J’aime me rendre au cimetière de néons. Deux de mes sœurs y sont représentées. J’aime m’y assoir, leur rendre hommage et laisser les lumières me jouer des tours. J’ai appris qu’avant on enterrait les corps et qu’on signalait l’endroit avec une pierre. Une pierre c’est triste, sans espoir, sans vie. Un néon est plus judicieux pour se souvenir de quelqu’un. Une couleur, une chaleur, une émotion. De toute façon nous ne verrions pas les pierres depuis la Grande Nuit. Elles devaient être plus belles à la lumière du soleil, plus subtiles peut être. On me parle souvent de ça. La capacité qu’avait le soleil à sublimer les choses, même les gens. Quand il pouvait passer le nuage épais de la Grande Nuit.
Le plus haut néon nous donne une idée de ce que pouvait être une source de lumière puissante et globale. Je le vois depuis le cimetière. Ceux qui ont tenté de l’escalader sont retombés rapidement, intoxiqués ou défigurés pour les plus chanceux. Ils sont idiots. On se doute bien que le nuage sera de plus en plus épais en montant. Je me demande combien de temps il faudra encore avant que le haut néon ne disparaisse à son tour, nous avec. La perception de l’espace autour de notre monde nous a fait oublier que nous vivions dans une bulle. Rien ne s’en échappe. Et certainement pas nous.

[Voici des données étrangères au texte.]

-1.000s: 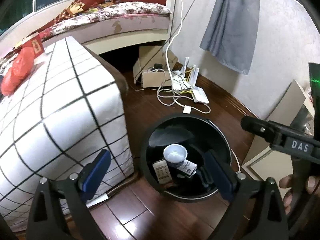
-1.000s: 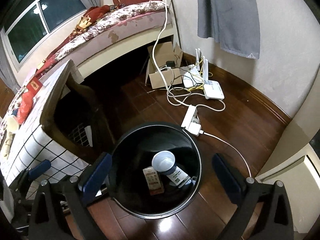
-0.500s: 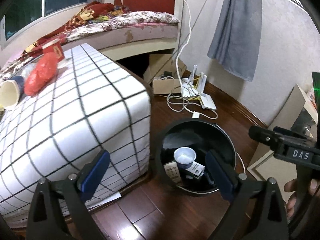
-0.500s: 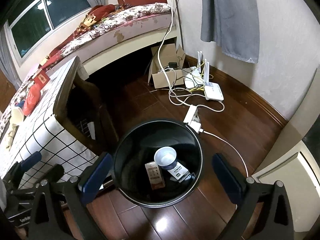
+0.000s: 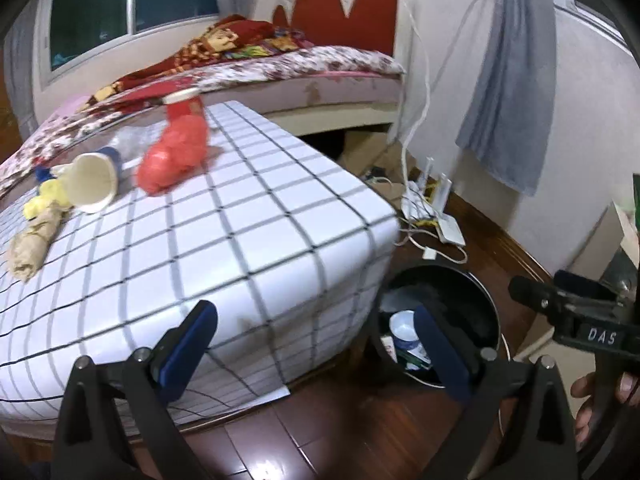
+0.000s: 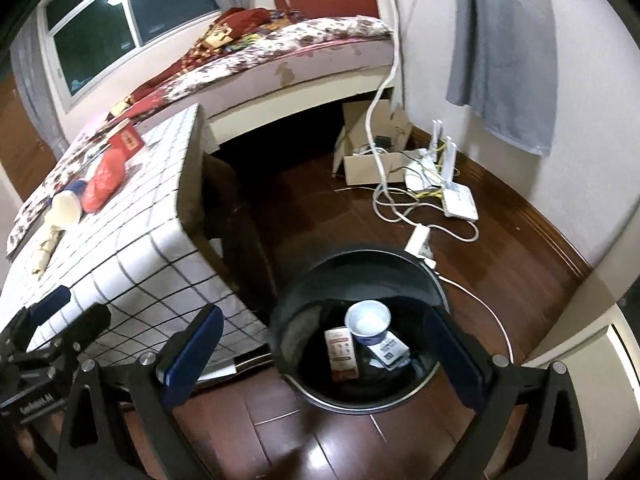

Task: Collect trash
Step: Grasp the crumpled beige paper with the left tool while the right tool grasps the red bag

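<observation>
A black round bin (image 6: 360,276) stands on the wooden floor beside a checked table (image 5: 248,240). Inside it lie a white-and-blue paper cup (image 6: 367,320) and small cartons (image 6: 340,354). My right gripper (image 6: 320,354) is open above the bin, nothing between its blue pads. My left gripper (image 5: 316,348) is open too, at the table's near edge with the bin (image 5: 476,288) to its right. On the tabletop lie a red plastic bag (image 5: 174,154), a tipped paper cup (image 5: 94,182), a brown paper wad (image 5: 32,244) and yellow scraps (image 5: 44,200).
A bed (image 6: 288,48) with a floral cover runs behind the table. A cardboard box (image 6: 372,152), white routers (image 6: 456,196) and tangled cables (image 6: 396,212) lie on the floor by the wall. A grey cloth (image 6: 504,48) hangs on the wall.
The left gripper has risen and swung left from over the bin to face the tabletop and its trash. The right gripper has lifted and pulled back slightly; the bin looks smaller.
</observation>
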`<state>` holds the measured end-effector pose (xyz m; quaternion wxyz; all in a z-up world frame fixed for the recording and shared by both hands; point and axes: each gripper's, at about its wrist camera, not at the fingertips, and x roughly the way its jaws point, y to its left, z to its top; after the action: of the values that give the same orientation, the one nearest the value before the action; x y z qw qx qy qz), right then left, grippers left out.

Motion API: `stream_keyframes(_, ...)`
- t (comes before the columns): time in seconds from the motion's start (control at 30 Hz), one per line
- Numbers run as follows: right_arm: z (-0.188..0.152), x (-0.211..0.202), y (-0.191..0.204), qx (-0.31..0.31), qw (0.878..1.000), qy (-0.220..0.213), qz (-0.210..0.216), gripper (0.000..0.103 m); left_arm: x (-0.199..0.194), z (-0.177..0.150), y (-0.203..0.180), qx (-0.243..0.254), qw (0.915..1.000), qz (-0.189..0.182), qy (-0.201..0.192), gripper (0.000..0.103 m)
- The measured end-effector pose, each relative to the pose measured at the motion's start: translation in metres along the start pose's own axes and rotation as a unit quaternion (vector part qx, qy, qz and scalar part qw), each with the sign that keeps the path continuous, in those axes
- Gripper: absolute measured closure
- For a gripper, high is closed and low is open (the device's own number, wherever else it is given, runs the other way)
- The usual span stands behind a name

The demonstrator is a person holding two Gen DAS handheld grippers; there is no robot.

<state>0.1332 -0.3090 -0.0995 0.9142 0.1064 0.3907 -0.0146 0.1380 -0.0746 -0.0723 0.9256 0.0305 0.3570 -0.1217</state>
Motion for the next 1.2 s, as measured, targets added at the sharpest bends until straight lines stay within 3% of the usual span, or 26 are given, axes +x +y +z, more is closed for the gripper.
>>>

À partir de quand avons-nous obstrué la lumière ? Nos ancêtres, pour laisser libre court à leur imagination, disaient parfois « sky is the limit ». Ironie. Le ciel était véritablement une limite. S’asphyxier. Tout seuls. Les idiots. Je ne saurais quoi leur dire. C’est ma réalité désormais. Savaient ils en voyant l’air s’épaissir qu’il deviendrait presque solide ? Y pensaient-ils ? Qu’auraient-ils pu faire ? Jamais ils n’auraient pu imaginer que désormais, lorsque nous n’arrivons plus à respirer, nous plantons nous même notre néon avant de nous rendre dans les hauteurs pour ne pas polluer davantage la terre de nos corps. Ma toux est encore supportable. J’attendrai demain.